一方、今、李嘉誠がチャンスととらえているのが金融危機後のヨーロッパ市場だ。英国など各国のエネルギー関連への投資を急速に増やしており、この3年間での欧州への投資額は、李ファミリーが営む事業の3分の1に達するとも言われている。
問題は、普段から「愛香港」「愛中国」を口癖のように語ってきた李嘉誠が、今の時点で中国と香港に「売り」を仕掛ける理由が、どこにあるのかである。 中国では、人件費が10年で数倍にも上がり、製造業には以前のようなうまみがなくなってきている。薄地価や株価も一部では頭打ちになってきているし、シャドーバンキングの問題など、金融システムの不安もささやかれて久しい。
思わしくない政治状況
李嘉誠が最も懸念していると言われているのが、中国での政治リスクの問題だ。共産党一党統治による法制度の恣意的運用の問題は相変わらず深刻で、自己本位的な理由で中央や地方の政府の政策変更も頻繁に行われる。こうした「人治」の問題が、企業にとって政治リスクであることは間違いない。

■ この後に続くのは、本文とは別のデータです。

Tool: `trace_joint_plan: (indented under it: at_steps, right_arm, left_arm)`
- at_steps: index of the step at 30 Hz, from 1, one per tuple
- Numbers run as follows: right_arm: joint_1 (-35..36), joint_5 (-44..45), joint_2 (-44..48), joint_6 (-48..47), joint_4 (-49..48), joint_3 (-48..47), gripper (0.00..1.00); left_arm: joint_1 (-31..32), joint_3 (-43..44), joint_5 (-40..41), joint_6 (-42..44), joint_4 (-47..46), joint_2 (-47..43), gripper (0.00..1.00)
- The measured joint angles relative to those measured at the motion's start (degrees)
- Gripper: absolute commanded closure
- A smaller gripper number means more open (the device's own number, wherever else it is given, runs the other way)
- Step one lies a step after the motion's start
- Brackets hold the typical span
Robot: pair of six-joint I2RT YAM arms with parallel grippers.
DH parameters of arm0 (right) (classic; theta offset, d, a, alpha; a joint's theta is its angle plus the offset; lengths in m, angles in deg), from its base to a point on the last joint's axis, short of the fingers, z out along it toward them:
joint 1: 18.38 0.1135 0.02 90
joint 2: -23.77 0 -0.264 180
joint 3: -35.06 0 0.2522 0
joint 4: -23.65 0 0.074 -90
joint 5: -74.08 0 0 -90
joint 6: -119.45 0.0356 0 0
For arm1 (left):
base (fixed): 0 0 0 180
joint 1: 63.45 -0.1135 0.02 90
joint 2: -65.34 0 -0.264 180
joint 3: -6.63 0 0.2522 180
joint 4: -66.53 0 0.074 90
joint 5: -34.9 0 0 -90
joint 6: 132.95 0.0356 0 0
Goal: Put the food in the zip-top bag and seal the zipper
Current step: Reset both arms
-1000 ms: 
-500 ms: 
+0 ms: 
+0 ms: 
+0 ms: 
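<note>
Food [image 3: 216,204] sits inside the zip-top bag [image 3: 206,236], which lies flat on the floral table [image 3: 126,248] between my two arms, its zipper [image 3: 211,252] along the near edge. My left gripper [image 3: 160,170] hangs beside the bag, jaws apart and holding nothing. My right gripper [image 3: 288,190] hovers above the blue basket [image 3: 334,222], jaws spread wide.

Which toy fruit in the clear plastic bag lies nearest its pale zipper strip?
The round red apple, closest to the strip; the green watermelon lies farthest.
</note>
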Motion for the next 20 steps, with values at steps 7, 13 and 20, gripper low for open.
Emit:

李嘉誠はもともと江沢民をバックにつけてきたので、政治リスクという点でも十分に安全圏にいることができた。しかし、江沢民もすでに高齢に達して健康不安がささやかれるうえ、習近平指導部が発足したことで、相対的に江沢民系の力が弱まったとされる。李嘉誠が将来に不安感を抱いても不思議ではない。
盤石に見える李一族のビジネスだが、それは基本的に法治が保証された世界でのことであって、中国共産党式の人治社会では、ビジネスマンの繁栄など一瞬にして無に帰する。
一方、香港でも、李嘉誠にとっては思わしくない政治状況が生まれている。2012年の香港特別政府のトップを決める長官選挙で、李嘉誠など香港財界が推したヘンリー・タン(唐英年)氏が、当初、本命と見られていたにもかかわらず、親中色の濃いC・Y・リョン(梁振英)氏に予想外の敗北を喫した。その背後に、中国政府の意向が働いたと見る向きは少なくない。